The Trump administration's major deregulatory efforts share a common theme. They assiduously avoid having to rely on scientific or economic evidence. Confronting that evidence is time-consuming and difficult, particularly when it often comes out the other way. Instead, the administration has come up with clever strategies to shut out the evidence.
The effort to repeal the Clean Power Plan illustrates some of these strategies. The Obama administration's plan would have cut carbon emissions from power plants along with destructive particulate emissions from those plants. The Trump administration didn't have much of a policy argument against the plan. So instead, it argued that the Clean Air Act just didn't give EPA the power to take sensible measures against climate change. As the old trial lawyer's saying puts it, "If the evidence is against you, argue the law."

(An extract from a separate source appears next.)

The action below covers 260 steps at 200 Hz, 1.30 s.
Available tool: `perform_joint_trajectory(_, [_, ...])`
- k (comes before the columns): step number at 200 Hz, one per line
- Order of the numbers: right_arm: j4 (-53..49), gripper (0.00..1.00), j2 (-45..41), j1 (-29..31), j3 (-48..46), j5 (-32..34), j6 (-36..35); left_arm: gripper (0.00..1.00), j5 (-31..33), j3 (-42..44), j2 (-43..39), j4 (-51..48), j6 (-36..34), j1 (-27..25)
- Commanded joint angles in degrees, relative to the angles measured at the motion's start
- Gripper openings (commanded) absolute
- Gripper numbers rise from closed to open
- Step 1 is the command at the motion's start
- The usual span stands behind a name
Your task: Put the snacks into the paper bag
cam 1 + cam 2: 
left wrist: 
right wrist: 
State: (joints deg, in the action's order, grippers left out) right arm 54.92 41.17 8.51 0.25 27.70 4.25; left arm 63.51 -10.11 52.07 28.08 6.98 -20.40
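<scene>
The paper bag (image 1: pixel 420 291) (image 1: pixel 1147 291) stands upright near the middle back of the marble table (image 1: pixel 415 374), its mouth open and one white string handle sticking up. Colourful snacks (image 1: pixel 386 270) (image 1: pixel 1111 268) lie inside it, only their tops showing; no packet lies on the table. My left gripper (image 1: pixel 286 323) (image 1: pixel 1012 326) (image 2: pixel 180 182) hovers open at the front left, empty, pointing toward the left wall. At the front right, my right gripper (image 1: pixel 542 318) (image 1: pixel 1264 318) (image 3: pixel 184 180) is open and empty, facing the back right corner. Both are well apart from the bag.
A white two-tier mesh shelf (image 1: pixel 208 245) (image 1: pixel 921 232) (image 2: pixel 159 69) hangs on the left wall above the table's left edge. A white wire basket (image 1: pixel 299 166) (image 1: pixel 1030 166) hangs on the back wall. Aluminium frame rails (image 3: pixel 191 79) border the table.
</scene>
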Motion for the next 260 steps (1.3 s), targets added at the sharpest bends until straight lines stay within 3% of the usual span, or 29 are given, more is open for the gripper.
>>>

The Clean Power Plan repeal also illustrates another strategy: Come up with a rationale for ignoring evidence that you don't like. This strategy wasn't part of the formal justification for repealing the Clean Power Plan. Instead, it was used in the cost-benefit analysis accompanying the formal repeal, where EPA chose to rely on calculations that didn't include key health benefits. EPA's proposed new science policy takes a similar approach. The proposal is that EPA completely ignore scientific studies unless all of the data can be made public, which conveniently eliminates a lot of public health studies involving confidential patient information.
A combined version of the two strategies argues that certain environmental harms must be ignored as legally irrelevant. For example, in reconsidering a regulation limiting mercury emissions from power plants, EPA argues that it is legally required to ignore evidence that the regulation would save thousands of lives. Why? Because those lives will be saved for the wrong reason: Not directly from the reduction in mercury but because cutting mercury automatically cuts other deadly pollutants. Rather than seeing this as "two for the price of one," EPA proposes to close its eyes to the evidence. Another example is the proposal to reform the way that environmental impact statements are done. Based on some tenuous legal arguments, the proposal calls for ignoring serious impacts that happen to be delayed, at a distance, or due to complicated chains of causation. Again, the point is to eliminate consideration of evidence that any policy analyst would consider highly relevant.
This desperate attempt to avoid the evidence might almost suggest that the administration has an ulterior motive. Which of course it does: Promoting activities that harm the environment but enrich industry.